Aurora Democratic Senator Linda Holmes reiterated his concern.

“I hesitate a little, wondering if this is almost a poison pill when we talk about getting rid of some of the recent tax changes,” she said.

According to Sturm, the state’s short-term budget situation looked positive due to loans and an inflow of funds from the federal government as part of several coronavirus aid packages passed last year. However, difficult tax law decisions had to be made for long-term stability.

“Illinois has struggled with a persistent budget deficit for many years over the past few years. These are changes that are permanent in nature and would attempt to address some of the underlying structural budgetary challenges, ”said Sturm.

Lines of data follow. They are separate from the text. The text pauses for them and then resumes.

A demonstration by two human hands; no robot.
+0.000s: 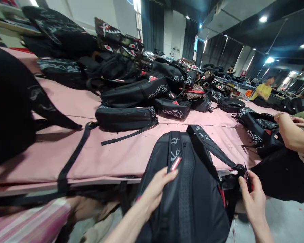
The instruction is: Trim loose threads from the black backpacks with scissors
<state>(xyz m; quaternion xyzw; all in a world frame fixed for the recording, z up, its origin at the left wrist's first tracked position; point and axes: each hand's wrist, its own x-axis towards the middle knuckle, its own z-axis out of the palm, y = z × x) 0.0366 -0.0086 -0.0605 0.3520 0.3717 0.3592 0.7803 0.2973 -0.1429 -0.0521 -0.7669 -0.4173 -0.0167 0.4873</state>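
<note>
A black backpack (pixel 190 189) leans against the table's near edge, its back panel and both shoulder straps facing me. My left hand (pixel 157 189) is closed on the left shoulder strap (pixel 174 145), thumb just below a red and white label (pixel 176 163). The other shoulder strap (pixel 212 145), with white scribbled print, stretches out to the right. At its lower end, by the dark buckle, my right hand (pixel 253 192) is closed around small dark thread snips (pixel 247 173), whose pointed tips stick up. The fingers partly hide the snips and the strap end.
A pink-covered table (pixel 83 155) runs across the view, with a heap of black and patterned backpacks (pixel 142 84) along its far side. On the right a co-worker's arm (pixel 294 135) handles another black backpack (pixel 258 135). A large black bag (pixel 10 108) blocks the left side.
</note>
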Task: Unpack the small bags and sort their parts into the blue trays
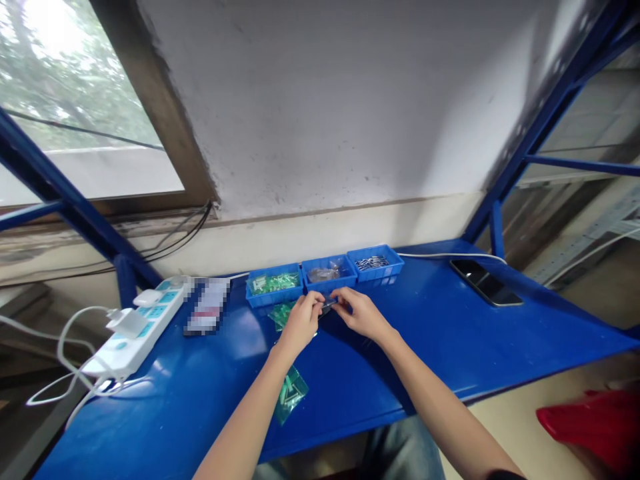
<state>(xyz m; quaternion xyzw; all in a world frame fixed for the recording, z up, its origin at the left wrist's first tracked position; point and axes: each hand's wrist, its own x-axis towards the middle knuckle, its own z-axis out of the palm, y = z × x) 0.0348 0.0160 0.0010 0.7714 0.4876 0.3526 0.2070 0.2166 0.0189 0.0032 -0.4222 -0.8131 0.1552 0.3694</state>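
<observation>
My left hand (pixel 303 320) and my right hand (pixel 361 312) meet over the blue table (pixel 400 360), just in front of the trays. Both pinch a small dark part (pixel 329 305) between their fingertips; what it is I cannot make out. Behind them stand three small blue trays: the left tray (pixel 274 285) holds green pieces, the middle tray (pixel 329 273) holds clear bags, the right tray (pixel 375 263) holds small metal parts. A green bag (pixel 281 313) lies under my left hand, and another green bag (pixel 291 393) lies by my left forearm.
A white power strip (pixel 137 323) with plugs and white cables lies at the table's left. A dark phone (pixel 486 282) on a white cable lies at the right rear. Blue rack posts stand at both sides. A red object (pixel 595 427) sits on the floor, right.
</observation>
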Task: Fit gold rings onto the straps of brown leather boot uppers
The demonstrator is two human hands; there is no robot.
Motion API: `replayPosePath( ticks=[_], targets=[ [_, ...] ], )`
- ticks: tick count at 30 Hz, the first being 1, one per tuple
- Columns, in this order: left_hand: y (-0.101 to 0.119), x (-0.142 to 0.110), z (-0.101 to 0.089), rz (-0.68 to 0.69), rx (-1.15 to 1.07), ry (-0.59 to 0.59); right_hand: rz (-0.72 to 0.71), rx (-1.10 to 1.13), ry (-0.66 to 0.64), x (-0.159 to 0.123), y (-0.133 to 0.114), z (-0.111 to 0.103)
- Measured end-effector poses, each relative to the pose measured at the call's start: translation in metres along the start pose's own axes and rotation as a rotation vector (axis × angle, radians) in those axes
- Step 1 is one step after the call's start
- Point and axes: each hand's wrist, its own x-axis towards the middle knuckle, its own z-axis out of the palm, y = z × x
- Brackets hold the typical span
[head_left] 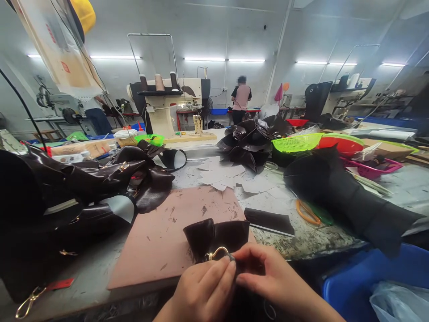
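Observation:
A dark brown leather piece [214, 237] with a gold metal ring [217, 253] lies at the near edge of a pink work mat [174, 232]. My left hand [204, 286] is closed, its fingers pinching the leather right under the ring. My right hand [271, 279] is also closed, thumb and forefinger gripping the same piece from the right. The two hands meet at the ring. The lower part of the leather is hidden behind my hands.
A heap of dark leather bags [73, 192] fills the left. A black fabric roll [345, 197], orange scissors [306, 212], a black strip [270, 221], paper cutouts [224, 176], green [296, 142] and red [342, 143] baskets, a blue bin [375, 277], sewing machines [167, 103]. A person stands at the back [241, 100].

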Motion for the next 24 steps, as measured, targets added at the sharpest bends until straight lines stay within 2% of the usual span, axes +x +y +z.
replayPosePath(
  ticks=[3, 7, 9, 11, 15, 17, 20, 24],
  targets=[
    [-0.001, -0.002, 0.001, 0.007, -0.020, -0.009, 0.007, -0.025, 0.021, 0.000, 0.000, 0.000],
    [0.000, -0.001, 0.000, 0.017, -0.089, 0.062, -0.069, -0.278, 0.031, -0.001, -0.002, -0.001],
    [0.000, 0.002, -0.001, 0.028, -0.121, 0.057, -0.075, -0.356, 0.003, -0.001, -0.005, -0.003],
    [0.000, 0.007, 0.000, 0.046, -0.134, 0.049, -0.055, -0.308, -0.023, -0.001, -0.006, -0.005],
    [0.000, 0.014, 0.002, 0.052, -0.156, 0.011, -0.007, -0.015, -0.028, 0.000, -0.004, -0.007],
    [0.000, 0.015, 0.003, 0.053, -0.162, -0.011, 0.027, 0.023, -0.014, 0.002, -0.002, -0.008],
    [-0.004, 0.012, 0.004, 0.043, -0.143, 0.012, 0.046, -0.128, -0.040, 0.003, -0.001, -0.013],
    [-0.009, 0.008, 0.004, 0.024, -0.087, 0.081, -0.021, -0.438, -0.060, 0.002, -0.006, -0.020]
  ],
)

Other corporate tax changes that were of concern at the hearing include the reduction of a tax credit for individuals and businesses contributing to private school scholarships, a cap on the reimbursement retailers receive from collecting sales tax, and the expiry a sales tax exemption for biodiesel fuel.

Several business associations have submitted either oral or written statements against the proposals, including the Illinois Manufacturers’ Association, the Taxpayers Federation of Illinois, and the Illinois Retail Merchants Association.

Chicago Democratic Senator Elgie Sims, who chaired the hearing, said he had “heard a big discussion this morning as if this was a one-year fix,” and offered support for the budget’s long-term goal of solvency.

“If there are any other suggestions, we’re definitely looking forward to them, but these are the governor’s suggestions,” he said.

Greg Cox of the Illinois Soybean Growers Association said he appreciated the difficulty of Sturm’s position in that “it was tasked with building a budget with no general tax increases and with flat-rate spending,” but that there would be serious policy implications for the cut the exception for biodiesel fuel.

These consequences are increased air pollution as more gasoline and less biodiesel are used in fuel blends, and the potential loss of 2,000 jobs is caused by the biodiesel fuel industry in Illinois, the largest soybean producer in the country.

He also presented Senate Draft 2394, submitted by the Growers Association through Essex Democratic Senator Patrick Joyce, as a compromise that would gradually eliminate the tax credit and save the state money.